4) Critics of the minimum wage argue that as an antipoverty device it is “poorly
targeted.” By this they mean that:
A.the minimum wage only applies to a small percentage of the labor force.
B.many who benefit from the minimum wage are not poor.
C.the government has been unable to enforce the minimum wage.
D.the average level of wages in the economy is considerably higher than the minimum
wage.
5) Under an international gold standard:
A.exchange rates would fluctuate inversely with the domestic interest rates of the
participating countries.
B.each nation must agree to depreciate its currency in direct proportion to the growth of
its real GDP.
C.gold would flow into a nation experiencing a balance of payments surplus.
D.exchange rates would fluctuate directly with the domestic price levels of the various
trading countries.
6) The Alcoa case:
A.supported the structuralist approach to antitrust.
B.struck down the treble damages provision of the antitrust laws.

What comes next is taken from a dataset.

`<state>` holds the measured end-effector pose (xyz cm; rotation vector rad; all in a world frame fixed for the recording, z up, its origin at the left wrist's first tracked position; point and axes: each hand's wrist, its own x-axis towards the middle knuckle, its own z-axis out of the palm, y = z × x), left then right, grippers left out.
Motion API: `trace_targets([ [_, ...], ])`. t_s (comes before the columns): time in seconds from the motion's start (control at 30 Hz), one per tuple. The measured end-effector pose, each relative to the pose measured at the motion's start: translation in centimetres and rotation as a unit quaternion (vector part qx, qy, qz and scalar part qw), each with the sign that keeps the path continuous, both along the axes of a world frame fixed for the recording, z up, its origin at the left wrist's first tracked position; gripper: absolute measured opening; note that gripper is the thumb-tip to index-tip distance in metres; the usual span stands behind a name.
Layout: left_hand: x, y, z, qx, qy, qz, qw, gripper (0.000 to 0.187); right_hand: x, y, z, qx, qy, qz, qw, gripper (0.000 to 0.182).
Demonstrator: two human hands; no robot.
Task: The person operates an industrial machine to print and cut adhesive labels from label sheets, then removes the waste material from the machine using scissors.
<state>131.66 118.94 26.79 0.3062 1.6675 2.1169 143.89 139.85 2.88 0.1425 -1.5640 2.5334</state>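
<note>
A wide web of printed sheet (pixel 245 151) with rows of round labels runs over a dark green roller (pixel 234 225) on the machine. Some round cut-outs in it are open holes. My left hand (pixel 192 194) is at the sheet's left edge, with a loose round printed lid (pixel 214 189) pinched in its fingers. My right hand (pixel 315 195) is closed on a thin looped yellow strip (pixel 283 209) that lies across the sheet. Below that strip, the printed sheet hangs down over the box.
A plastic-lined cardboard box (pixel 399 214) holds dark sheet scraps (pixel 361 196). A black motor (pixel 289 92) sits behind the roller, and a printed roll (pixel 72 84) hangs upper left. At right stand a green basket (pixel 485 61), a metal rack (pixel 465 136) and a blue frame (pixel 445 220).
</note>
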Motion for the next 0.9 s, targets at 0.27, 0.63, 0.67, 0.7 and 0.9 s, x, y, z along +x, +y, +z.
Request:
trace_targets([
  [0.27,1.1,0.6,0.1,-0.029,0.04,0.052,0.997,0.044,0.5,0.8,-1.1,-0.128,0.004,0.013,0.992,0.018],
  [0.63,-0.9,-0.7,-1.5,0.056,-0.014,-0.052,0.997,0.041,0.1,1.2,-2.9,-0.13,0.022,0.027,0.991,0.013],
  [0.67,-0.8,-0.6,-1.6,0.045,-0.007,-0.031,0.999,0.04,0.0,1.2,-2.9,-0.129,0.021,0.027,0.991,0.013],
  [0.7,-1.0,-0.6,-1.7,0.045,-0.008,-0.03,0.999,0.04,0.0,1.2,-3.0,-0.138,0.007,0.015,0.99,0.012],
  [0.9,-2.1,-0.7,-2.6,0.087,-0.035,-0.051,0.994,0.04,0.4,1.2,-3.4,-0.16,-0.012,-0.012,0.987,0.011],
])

C.called for Federal regulation of any industry with a four-firm concentration ratio in
excess of 50 percent.
D.outlawed all conglomerate mergers.
7) suppose that an economy is producing on its production possibilities curve, but is not
producing quantities of each good where the marginal benefit equals the marginal cost
for each good. this economy:
a.should not change its production because it cannot improve its allocation by shifting
resources.
b.can improve its allocation by lowering the unemployment rate.
c.can improve its allocation by producing more of one good and less of the other.
d.can improve its allocation by producing more of both goods.